## ASSIGNED TASK
Beginning with the line that contains "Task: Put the", extract each line through the end of the listing below, with no additions or omissions.

## DATA SEGMENT
##########

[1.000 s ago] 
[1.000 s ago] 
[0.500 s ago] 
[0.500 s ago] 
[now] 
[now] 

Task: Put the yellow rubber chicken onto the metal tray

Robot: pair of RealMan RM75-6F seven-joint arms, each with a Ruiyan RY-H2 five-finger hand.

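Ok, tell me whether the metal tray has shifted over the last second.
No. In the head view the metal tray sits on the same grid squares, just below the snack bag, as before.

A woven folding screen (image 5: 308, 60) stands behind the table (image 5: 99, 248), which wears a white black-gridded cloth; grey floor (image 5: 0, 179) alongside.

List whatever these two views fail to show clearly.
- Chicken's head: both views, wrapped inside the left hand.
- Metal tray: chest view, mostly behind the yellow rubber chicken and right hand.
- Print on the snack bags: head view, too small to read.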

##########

## RESPONSE TO THE TASK
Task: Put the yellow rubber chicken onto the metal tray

Robot: pair of RealMan RM75-6F seven-joint arms, each with a Ruiyan RY-H2 five-finger hand.

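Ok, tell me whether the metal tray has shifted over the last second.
No. In the head view the metal tray sits on the same grid squares, just below the snack bag, as before.

A woven folding screen (image 5: 308, 60) stands behind the table (image 5: 99, 248), which wears a white black-gridded cloth; grey floor (image 5: 0, 179) alongside.

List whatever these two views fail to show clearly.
- Chicken's head: both views, wrapped inside the left hand.
- Metal tray: chest view, mostly behind the yellow rubber chicken and right hand.
- Print on the snack bags: head view, too small to read.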

That completes the response to the exercise.